On Tue, 2006-10-10 at 13:49 +0100, David Howells wrote:
> Trond Myklebust <[email protected]> wrote:
>
> > No. Invalidatepage does precisely the wrong thing: it invalidates dirty
> > data instead of committing it to disk. If you need to have the data
> > invalidated, then you should call truncate_inode_pages().
>
> Hmmm... Good point, but you still need to handle try_to_release_page() failing,
> but that only means checking the return value of invalidate_inode_pages2_range
> (which you don't do, I notice).

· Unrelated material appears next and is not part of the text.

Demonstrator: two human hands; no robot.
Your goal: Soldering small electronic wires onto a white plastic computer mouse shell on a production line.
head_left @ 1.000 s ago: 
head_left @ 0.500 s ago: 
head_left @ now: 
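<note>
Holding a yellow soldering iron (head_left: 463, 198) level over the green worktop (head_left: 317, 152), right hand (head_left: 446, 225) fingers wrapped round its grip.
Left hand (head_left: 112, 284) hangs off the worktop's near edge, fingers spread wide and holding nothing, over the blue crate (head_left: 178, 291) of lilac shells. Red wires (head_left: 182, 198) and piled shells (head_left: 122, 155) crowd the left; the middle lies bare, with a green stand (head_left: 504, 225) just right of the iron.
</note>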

Or is it defined that if must succeed if
> __GFP_WAIT is set?
The only way for it to fail if __GFP_IO is set, is if someone kills the
process.
Note that since the NFS client itself will flush out all dirty data to
disk prior to calling invalidate_inode_pages2, the only thing we're
trying to do here is to avoid races while invalidating those pages.
> With the two-phase thing, I think I'm thinking of the wrong portion of that
> file (I'm thinking of truncate_inode_pages_range()).
>
> Should invalidate_inode_pages2_range() take a gfp_t argument to pass on down?
Maybe. Do any of the current callers care? NFS should be quite happy
with the patch that is currently in Andrew's tree.